Project goal: Les femmes et les filles ont renforcé leurs capacités d’auto prise en charge (Assistance holistique).

Target groups: 

  • Members of the expert pool
  • Partner organisations’ staff, including psychosocial assistants, their supervisors, and directors
  • Staff of regional health facilities
  • Community members
  • At least 2000 women and girls in South Kivu who are affected by sexualised and gender- based violence

Scope of Work

Final evaluation of the project. As part of the evaluation, different project sites will be visited. 

Assessment – DeGEval Standards and DAC evaluation criteria 

The evaluation shall be conducted in line with the DeGEval Evaluation Standards: Utility, Feasibility, Propriety and Accuracy. The evaluation shall include a performance assessment based on the latest OECD-DAC criteria and provide feasible lessons learned for future programming. Evaluation questions will be developed to assess the following areas:

  1. Relevance: Do we follow the right approach/ are we doing the right things? To what extent does the approach with its objectives and design respond to the beneficiaries’, global, country, and partner/institution* needs, policies, and priorities? What are the differences and trade-offs between needs or priorities? To what extent will the approach remain relevant if circumstances change? What can be or has been adapted for the approach to remain relevant if the context changes/ when the context changed? *government (national, regional, local), civil society organisations, private entities and international bodies involved in funding, implementing, and/or overseeing the intervention
  2. Coherence: To what extent is the project compatible with other projects in the country, sector, or institution? To what extent do other projects and/or policies support or undermine the approach, and vice versa? What can be stated about the internal coherence (synergies/links with other projects by same actor, and consistency with norms/standards followed by same actor)? What can be stated about the external coherence (consistency with other actors’ projects in same context)?
  3. Effectiveness: Do we implement the approach in an effective way? To what extent has the project generated positive changes / what are the key changes experienced so far? Are there any differences between groups affected by or related to certain objectives? To what extent are the objectives likely to be achieved? What are the major factors influencing the achievement or non-achievement of the objectives?
  4. Efficiency: Were inputs and activities used and realized in a cost-effective way? Have objectives been achieved in an economic and timely way/ on time? Has the project been implemented in the most efficient way compared to possible alternatives? What can be stated about the efficient use of resources (comparison: resources – results)
  5. Impact: What is the impact of the project/ to what extent has the project generated significant positive or negative, intended or unintended, higher-level effects? What can be stated about the impact on the overall situation of beneficiaries? What real difference has the project made to the beneficiaries and how many people have been reached overall?
  6. Sustainability: What can be stated about the sustainability of the project’s positive impact after donor funding will cease/to what extent are the benefits of the project likely to continue? What are the major factors influencing the achievement or non-achievement of sustainability? What needs to be changed to ensure sustainability? What financial, economic, social, environmental, and institutional capacities are needed to sustain the benefits? What elements of the project (in order of prioritization) should be continued if additional funding becomes available?
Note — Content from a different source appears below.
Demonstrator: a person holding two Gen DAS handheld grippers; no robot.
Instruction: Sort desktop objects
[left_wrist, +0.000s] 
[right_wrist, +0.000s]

The achievement of the project’s goals / sub-goals shall be analysed and assessed. Lessons learned from the project implementation shall be derived to inform and improve the development of future programming, management and organizational structure and strategy. Regarding any major issues and problems affecting progress, recommendations shall be made and action points identified. Necessary feasible recommendations shall be provided and be addressed to different recipients.

Additionally, every DAC Criterion should be assessed and rated according to a provided rating scale (overall assessment).

Further key questions of the evaluation 

Further key questions of this evaluation are (French below):

  • Mapping of all actors involved in the two projects
  • Is the overall approach, as outlined in the project description, including diverse and relatively small actors and a support structure facilitated by the regional office in Burundi reasonable? Is the approach effective and does it make an impact?
  • To what extent is the current intervention logic reasonable and how could it be improved?
  • What were particular challenges with regards to the security situation in South Kivu?
  • What can be stated about the psychosocial qualification measures, partially supported by the pool of experts? What can be stated about changes experienced by women of the partners’ target groups through psychosocial counselling?
  • What is the capacity of the pool of experts, what are strengths and challenges? What is the role of medica mondiale in empowering the group of experts? How can sustainability be improved?
  • What can be said about the medium and long-term effects of income-generating activities on the daily lives of women? How does professional training contribute to economic and social empowerment? How does it impact gender relations?
  • Have partner organisations been strengthened? What can be said about their organisational/capacity development?
  • What can be stated about the collaboration between the partner organisations, and their motivation and capacities to coordinate autonomously? What were the challenges, strenghts and weaknesses?
  • How have feminist principles been integrated into the work of partner organisations? What are the obstacles the partner organisations as feminist actors are facing in achieving their objectives?
  • Are local actors and beneficiaries involved in the identification, planning, management and
  • evaluation of PO’s micro-projects?
  • What were successes and challenges of advocacy work, in particular regarding access to justice? What have been the impacts of community sensitisation interventions on community behaviour changes?
  • Has the project contributed to peacebuilding and justice in the region?
  • What can be stated about the monitoring system, the indicators used and the theory of change?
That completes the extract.